**What you need to do**
Work through the entries below and show every line in which "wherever" is found.

**Recorded data**
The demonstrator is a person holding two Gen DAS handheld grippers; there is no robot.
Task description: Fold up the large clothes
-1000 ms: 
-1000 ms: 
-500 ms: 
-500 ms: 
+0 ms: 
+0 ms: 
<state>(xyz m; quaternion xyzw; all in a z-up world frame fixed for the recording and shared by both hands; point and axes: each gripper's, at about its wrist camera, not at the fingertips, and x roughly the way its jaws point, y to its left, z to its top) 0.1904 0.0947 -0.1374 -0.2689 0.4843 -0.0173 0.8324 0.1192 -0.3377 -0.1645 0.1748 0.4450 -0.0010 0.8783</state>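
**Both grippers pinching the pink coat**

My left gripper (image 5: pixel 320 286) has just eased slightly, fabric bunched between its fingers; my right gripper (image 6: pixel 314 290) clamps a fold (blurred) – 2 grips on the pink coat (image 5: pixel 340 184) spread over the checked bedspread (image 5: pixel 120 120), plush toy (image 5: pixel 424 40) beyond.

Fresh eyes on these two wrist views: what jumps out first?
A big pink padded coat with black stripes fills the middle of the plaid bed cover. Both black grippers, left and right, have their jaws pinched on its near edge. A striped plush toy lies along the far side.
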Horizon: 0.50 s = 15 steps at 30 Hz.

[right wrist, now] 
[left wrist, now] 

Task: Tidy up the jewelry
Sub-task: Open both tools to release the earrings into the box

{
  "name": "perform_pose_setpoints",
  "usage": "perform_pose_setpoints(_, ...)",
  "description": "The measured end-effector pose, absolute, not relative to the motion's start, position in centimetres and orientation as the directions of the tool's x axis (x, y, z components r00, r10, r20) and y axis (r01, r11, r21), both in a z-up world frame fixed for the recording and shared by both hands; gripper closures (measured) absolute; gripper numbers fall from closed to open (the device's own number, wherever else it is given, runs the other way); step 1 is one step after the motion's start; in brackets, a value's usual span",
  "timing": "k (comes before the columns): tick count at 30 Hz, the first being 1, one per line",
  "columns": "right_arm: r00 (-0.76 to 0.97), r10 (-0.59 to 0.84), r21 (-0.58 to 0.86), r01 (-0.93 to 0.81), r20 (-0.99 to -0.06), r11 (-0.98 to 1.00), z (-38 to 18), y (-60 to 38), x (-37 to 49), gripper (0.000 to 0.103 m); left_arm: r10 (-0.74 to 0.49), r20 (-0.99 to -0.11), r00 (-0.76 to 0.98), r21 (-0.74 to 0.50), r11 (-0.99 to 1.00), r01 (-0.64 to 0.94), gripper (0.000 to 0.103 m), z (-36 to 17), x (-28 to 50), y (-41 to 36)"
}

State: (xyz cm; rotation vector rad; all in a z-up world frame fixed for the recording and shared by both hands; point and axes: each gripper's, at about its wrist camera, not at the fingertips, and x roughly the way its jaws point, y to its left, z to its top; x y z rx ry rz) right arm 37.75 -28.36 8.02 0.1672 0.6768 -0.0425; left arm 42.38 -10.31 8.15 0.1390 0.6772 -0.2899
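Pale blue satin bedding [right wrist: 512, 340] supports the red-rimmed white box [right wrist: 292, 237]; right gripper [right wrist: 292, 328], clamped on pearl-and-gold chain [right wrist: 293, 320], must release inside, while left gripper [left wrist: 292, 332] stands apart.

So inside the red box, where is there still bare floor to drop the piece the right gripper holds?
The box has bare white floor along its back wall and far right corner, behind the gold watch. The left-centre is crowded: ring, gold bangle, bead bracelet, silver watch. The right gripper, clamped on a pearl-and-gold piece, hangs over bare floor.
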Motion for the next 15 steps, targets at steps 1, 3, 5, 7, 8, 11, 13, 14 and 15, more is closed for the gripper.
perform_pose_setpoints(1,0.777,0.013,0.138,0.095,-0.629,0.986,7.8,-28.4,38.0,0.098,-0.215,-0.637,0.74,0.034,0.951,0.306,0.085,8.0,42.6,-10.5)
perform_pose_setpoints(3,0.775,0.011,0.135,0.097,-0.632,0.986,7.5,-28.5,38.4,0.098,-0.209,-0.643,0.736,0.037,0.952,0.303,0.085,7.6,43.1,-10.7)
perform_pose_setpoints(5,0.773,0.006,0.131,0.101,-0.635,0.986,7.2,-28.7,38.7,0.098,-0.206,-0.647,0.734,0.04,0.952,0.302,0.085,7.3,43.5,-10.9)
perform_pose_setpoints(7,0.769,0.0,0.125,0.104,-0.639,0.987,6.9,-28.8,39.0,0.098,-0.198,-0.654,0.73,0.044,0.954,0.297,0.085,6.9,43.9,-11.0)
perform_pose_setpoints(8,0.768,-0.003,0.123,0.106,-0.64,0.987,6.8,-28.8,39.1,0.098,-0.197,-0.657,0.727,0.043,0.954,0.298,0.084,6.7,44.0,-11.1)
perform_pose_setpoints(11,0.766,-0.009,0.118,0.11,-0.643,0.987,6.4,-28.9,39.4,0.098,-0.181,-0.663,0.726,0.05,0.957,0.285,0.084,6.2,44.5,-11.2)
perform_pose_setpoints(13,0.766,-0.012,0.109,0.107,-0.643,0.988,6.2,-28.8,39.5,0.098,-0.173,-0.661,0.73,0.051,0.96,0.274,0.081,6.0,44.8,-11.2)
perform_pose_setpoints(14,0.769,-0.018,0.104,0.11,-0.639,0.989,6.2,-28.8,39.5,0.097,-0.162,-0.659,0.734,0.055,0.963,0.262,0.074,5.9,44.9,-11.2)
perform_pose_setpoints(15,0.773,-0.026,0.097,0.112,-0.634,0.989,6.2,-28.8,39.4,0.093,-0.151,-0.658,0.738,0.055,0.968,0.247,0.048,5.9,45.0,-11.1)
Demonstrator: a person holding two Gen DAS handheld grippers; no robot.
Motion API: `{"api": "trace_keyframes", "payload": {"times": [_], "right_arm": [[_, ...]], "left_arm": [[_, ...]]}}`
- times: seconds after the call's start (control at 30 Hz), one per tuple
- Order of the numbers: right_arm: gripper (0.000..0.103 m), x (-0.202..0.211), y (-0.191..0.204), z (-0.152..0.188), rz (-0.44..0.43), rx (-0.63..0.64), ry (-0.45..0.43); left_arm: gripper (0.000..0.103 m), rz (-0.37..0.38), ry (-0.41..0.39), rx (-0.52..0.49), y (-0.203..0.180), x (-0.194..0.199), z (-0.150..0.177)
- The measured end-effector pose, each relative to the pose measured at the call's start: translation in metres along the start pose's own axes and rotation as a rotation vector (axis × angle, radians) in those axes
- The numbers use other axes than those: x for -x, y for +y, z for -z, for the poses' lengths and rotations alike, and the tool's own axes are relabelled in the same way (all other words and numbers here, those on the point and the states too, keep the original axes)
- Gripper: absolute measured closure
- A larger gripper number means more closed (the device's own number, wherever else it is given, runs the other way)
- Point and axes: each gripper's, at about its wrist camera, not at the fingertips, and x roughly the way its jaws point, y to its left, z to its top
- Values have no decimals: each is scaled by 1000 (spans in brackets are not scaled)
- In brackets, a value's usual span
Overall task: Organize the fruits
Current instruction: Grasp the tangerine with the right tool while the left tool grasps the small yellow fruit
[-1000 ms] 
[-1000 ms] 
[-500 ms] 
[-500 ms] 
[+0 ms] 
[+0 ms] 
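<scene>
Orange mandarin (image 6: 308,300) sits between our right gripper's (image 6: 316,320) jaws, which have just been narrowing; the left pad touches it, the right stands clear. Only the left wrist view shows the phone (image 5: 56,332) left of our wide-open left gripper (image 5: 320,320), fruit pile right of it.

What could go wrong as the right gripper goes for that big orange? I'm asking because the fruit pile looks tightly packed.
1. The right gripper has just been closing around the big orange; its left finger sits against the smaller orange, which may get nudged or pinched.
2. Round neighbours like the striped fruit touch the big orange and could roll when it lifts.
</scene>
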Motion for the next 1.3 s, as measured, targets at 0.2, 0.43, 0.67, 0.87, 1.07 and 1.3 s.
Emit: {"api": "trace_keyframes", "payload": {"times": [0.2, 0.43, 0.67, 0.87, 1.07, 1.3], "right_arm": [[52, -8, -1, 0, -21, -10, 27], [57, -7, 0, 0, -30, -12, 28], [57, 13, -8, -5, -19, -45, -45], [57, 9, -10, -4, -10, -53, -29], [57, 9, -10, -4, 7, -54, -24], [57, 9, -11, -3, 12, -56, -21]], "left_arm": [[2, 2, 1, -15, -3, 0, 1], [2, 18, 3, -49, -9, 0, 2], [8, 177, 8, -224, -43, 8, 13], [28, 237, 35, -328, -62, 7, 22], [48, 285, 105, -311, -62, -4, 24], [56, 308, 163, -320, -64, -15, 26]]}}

**Answer for the task**
  "description": "The measured end-effector pose, absolute, not relative to the motion's start, position in centimetres and orientation as the directions of the tool's x axis (x, y, z components r00, r10, r20) and y axis (r01, r11, r21), both in a z-up world frame fixed for the recording and shared by both hands; gripper closures (measured) absolute; gripper numbers fall from closed to open (the device's own number, wherever else it is given, runs the other way); step 1 is one step after the motion's start; in brackets, a value's usual span",
- A larger gripper number means more closed (the device's own number, wherever else it is given, runs the other way)

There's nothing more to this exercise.